Blood, sweat and tears

Les Grecs ne s'énervent pas, ils sont fâchés. Et on les comprend: leur gouvernement a, notamment, décidé de diminuer de 22% le salaire minimum. Un jeune vendeur à Athènes gagne 500 euros à temps plein. S'il faut trouver plus d'argent, faut-il inévitablement s'en prendre aux plus démunis? Ne faudrait-il pas plutôt diminuer de 22%, de 42% ou même de 62 ou 82% les salaires maxima? On ne sait combien gagnent les patrons grecs, les hauts fonctionnaires, les gros actionnaires, on ne sait quel est le pourcentage d'impôts payés par les entreprises grecques, mais on se doute qu'il y a dans ces poches-là des opportunités qu'il conviendrait de saisir.
Oncle Bernard (1) rappelle qu'en France le PDG de Renault, Carlos Ghosn, "se pavane avec ses 9 millions d'euros de salaire par an pour raconter qu'il faut délocaliser et fabriquer hors de France".
En Belgique, on apprend que le futur ex-directeur d'Intradel (intercommunale de gestion des déchets en région liégeoise) continuera à assurer, quatre demi-journées par semaine, une mission de consultance pour son ancien employeur. Qui lui paiera, pour ce faire, un peu plus de 8500 euros bruts par mois (2). Qui, suppose-t-on, s'ajouteront à sa pension de retraite que l'on ne parvient pas à imaginer comme une pension de survie.
Le groupe pétrolier Total a vu ses bénéfices progresser de 16% en 2011. Pour atteindre le joli niveau de 12,27 milliards d'euros. L'ex-ministre français de l'Industrie, Christian Estrosi (UMP) qui n'a pas le profil d'un gauchiste, regrette que Total "ne paie en France que 2,5% d'impôts sur les sociétés", quand des PME "paient plus de 30% d'impôts sur leur bénéfice" (3). Mais le patron de Total, Christophe de Margerie, trouve que "les profits, c'est super!" (4).
En Belgique, le PTB n'arrête pas de dénoncer, preuves à l'appui, l'absence d'impôt (ou leur insignifiance) payé par de grands groupes industriels, grâce notamment aux intérêts notionnels.

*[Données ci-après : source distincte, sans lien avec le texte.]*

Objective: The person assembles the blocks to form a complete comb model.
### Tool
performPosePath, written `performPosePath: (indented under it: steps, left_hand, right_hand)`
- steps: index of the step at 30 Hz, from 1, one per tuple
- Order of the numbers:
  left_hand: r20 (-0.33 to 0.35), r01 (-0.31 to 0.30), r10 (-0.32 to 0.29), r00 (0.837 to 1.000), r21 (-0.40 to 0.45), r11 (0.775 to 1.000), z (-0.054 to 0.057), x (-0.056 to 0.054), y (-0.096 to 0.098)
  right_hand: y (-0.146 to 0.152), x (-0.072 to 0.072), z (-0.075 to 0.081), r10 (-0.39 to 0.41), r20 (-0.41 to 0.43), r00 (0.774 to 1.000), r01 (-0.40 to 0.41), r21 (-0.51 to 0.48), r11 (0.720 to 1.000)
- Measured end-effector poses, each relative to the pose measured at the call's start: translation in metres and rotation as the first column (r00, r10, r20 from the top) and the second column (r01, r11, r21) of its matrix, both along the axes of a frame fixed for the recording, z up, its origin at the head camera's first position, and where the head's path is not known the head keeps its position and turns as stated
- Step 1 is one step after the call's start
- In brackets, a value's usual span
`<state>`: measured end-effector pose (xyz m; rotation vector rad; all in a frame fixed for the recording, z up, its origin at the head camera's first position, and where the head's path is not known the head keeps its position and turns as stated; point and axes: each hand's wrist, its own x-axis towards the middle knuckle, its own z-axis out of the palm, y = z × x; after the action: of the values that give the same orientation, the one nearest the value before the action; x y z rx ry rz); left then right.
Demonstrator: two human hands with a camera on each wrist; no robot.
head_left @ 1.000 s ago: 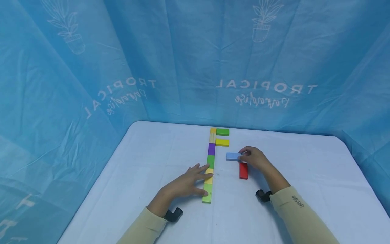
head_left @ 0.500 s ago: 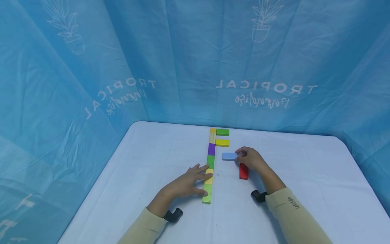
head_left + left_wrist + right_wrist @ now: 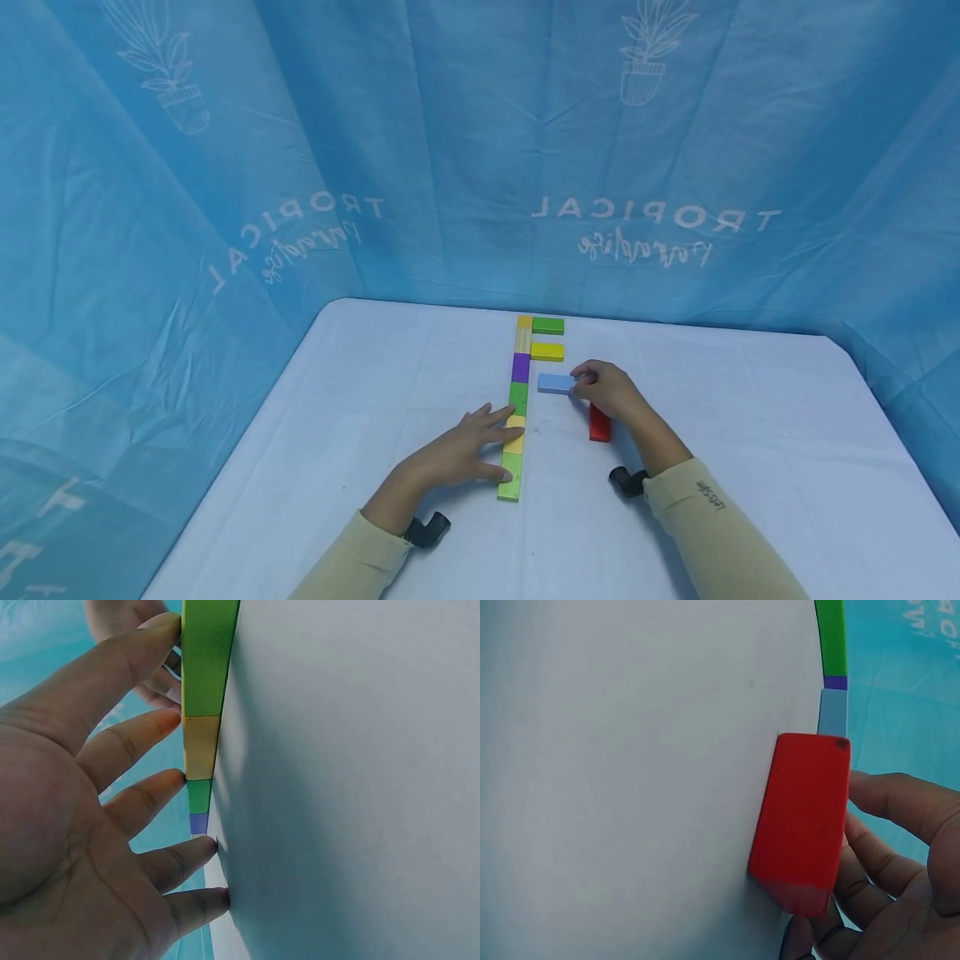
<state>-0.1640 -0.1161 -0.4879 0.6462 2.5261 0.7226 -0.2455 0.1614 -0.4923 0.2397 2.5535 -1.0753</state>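
Observation:
My right hand [image 3: 611, 392] pinches the right end of a light blue block [image 3: 552, 384] lying flat on the table. A gap separates that block's left end from a long straight row of blocks, just below the level of its purple block [image 3: 521, 367]. My left hand [image 3: 459, 450] has its fingers spread and fairly straight, the tips touching the row's green block [image 3: 518, 397], pale yellow block [image 3: 513, 444] and light green block [image 3: 509, 487]. Below my right hand lies a red block [image 3: 599, 425], partly covered by the hand; in the right wrist view it hides much of the fingers.
From the row's far end a green block [image 3: 548, 326] and a yellow block [image 3: 547, 352] stick out to the right. All lie on a white-covered table [image 3: 360, 367]. A blue printed curtain [image 3: 480, 167] hangs behind and at the sides.
The right hand has slid the light blue block left, towards the row, leaving the red block behind. My left hand and the row have stayed in place.

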Motion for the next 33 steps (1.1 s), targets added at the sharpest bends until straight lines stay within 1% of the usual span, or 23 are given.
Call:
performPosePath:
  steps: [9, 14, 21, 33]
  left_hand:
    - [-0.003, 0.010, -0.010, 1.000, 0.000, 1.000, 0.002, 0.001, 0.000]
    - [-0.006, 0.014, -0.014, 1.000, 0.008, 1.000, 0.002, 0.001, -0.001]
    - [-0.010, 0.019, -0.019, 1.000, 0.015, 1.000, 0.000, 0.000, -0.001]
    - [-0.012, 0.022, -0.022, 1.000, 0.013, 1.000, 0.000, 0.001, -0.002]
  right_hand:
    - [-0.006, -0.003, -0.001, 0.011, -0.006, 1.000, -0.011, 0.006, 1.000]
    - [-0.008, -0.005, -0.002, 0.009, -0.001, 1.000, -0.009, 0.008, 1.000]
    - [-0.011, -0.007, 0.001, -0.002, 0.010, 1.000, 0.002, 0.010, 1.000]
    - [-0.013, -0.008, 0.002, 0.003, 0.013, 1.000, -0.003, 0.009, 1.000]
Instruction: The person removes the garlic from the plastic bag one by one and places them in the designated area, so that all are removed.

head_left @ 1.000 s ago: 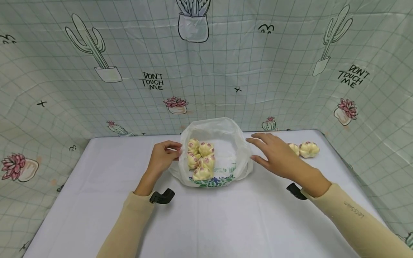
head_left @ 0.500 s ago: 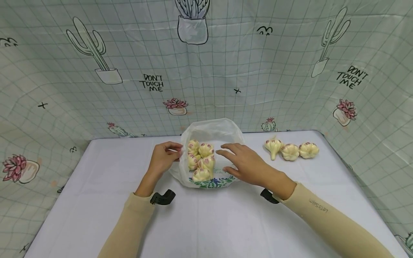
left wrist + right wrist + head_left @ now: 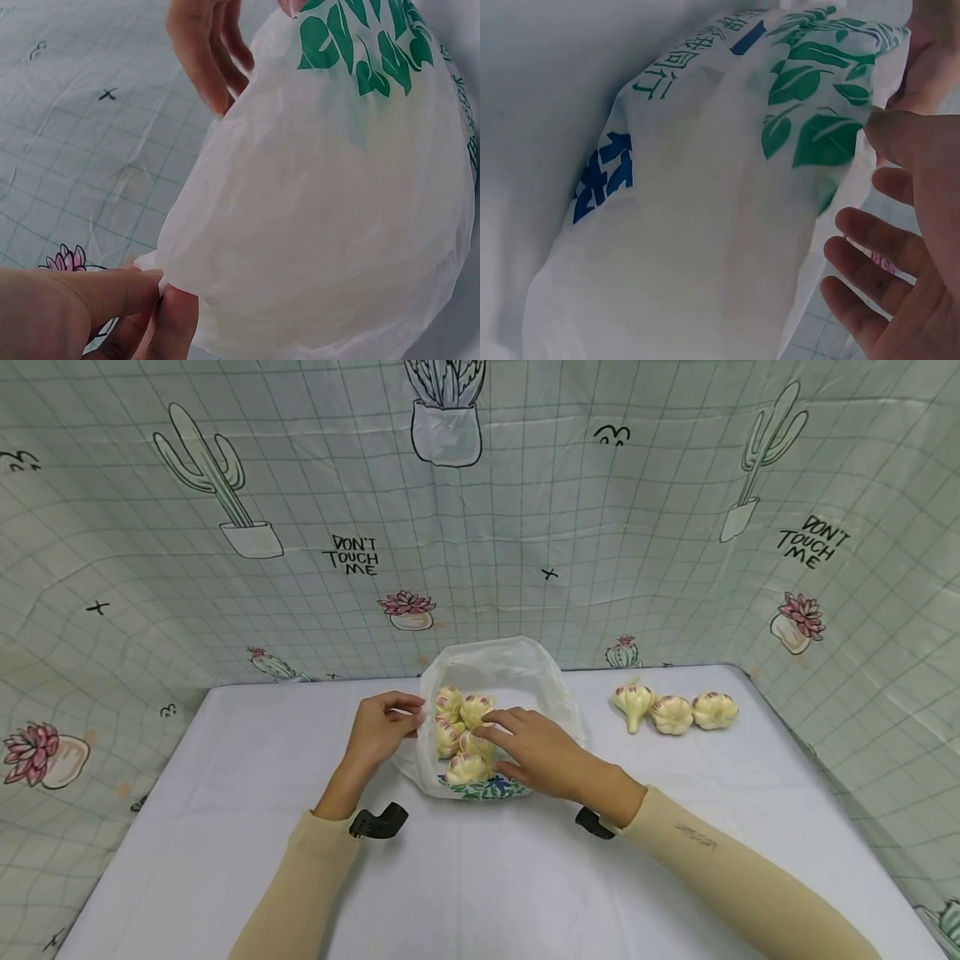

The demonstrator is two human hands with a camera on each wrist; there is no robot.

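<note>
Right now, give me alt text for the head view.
A person's left hand pinches the side of an open white plastic bag of garlic bulbs, the right hand at its opening. Three more bulbs lie to the right on the white table.

The black words "DON'T TOUCH ME" stand twice on the grid-patterned backdrop cloth point(image 3: 487, 510): one print point(image 3: 352, 555) left of the middle, another, tilted print point(image 3: 813, 541) toward the right edge. Small black X marks point(image 3: 550, 573) dot the same cloth. In the right wrist view, the plastic bag point(image 3: 697, 240) carries green Chinese characters point(image 3: 676, 64), among them 同行, and bolder blue characters point(image 3: 604, 176). Upside-down dark lettering point(image 3: 696, 836) on the right sleeve point(image 3: 735, 872) seems to begin "Lets", though it is small and blurred.
</note>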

Même la CREG (la Commission de Régulation de l'Electricité et du Gaz) s'étonne que le secteur nucléaire ne paie une rente que de 250 millions d'euros.
L'Union européenne impose l'équilibre financier à ses Etats membres. Elle a pourtant en main une série de clés qui éviteraient à ces mêmes Etats de saigner leurs populations les plus faibles et de désinvestir des services publics. Il suffirait que l'Union européenne décide de mettre fin à l'existence de paradis fiscaux en son propre sein. En 2008, les Etats - les européens, comme les autres - ont couru au secours des banques sans exiger de contre-partie. "Les banques étaient à genoux, ils (les Etats) auraient pu tout exiger d'elles", estime le député euro-vert Pascal Canfin (5), "qu'elles sortent des paradis fiscaux, etc. Ils n'ont rien fait parce que Monaco est un paradis fiscal adossé à la France; le Lichtenstein à l'Allemagne; l'Etat du Delaware aux Etats-Unis; Macao à la Chine...". Il constate qu'aujourd'hui "des banques françaises vendent des CDS (6), donc de la protection, sur le risque de faillite de la France, qui entraînerait leur propre faillite, puisqu'ils détiennent massivement des obligations d'Etat! C'est délirant. Mais, en attendant, ils récupèrent du cash... des profits, des bonus." Le fondateur de Finance Watch appelle la France (ndlr: et pourquoi pas? l'ensemble des pays de l'Union européenne) à prendre la même mesure que les Etats-Unis: désormais toute banque dans le monde qui ouvrira un compte à un citoyen américain devra le signaler à l'administration fiscale américaine qui pourra alors taxer cet argent au même taux qu'il le serait aux Etats-Unis. "Le manque à gagner de l'Etat français, évalué par la Cour des Comptes, lié à l'évasion de l'argent dans les paradis fiscaux, est de trente milliards d'euros, soit plus de quarante fois la fraude aux allocations familiales", rappelle Pascal Canfin.
En Belgique, le gouvernement se préparerait à une nouvelle D.L.U., une déclaration libératoire unique, appellation pudique pour "amnistie fiscale". La première, vers 2003-2004, était déjà unique. Deux fois unique, ça commence à faire beaucoup.
Et le tout ensemble, ça commence à faire trop.
Résumons-nous: pour certains, la vie est faite de sang, de sueur et de larmes. Pour d'autres, elle est faites de cadeaux, de champagne et de mépris. Et certains de s'étonner, la main sur le cœur, de la violence de la réaction de la rue. Qui sont les pires casseurs? Ceux qui expriment leur colère en mettant le feu aux symboles du capitalisme (et aussi, c'est nettement plus stupide et totalement improductif, à des bâtiments du patrimoine) ou ceux qui cassent les modèles sociaux et, du haut de leur suffisance et de leur aveuglement, n'ont plus aucun respect pour ceux qu'ils "laissent pour compte"?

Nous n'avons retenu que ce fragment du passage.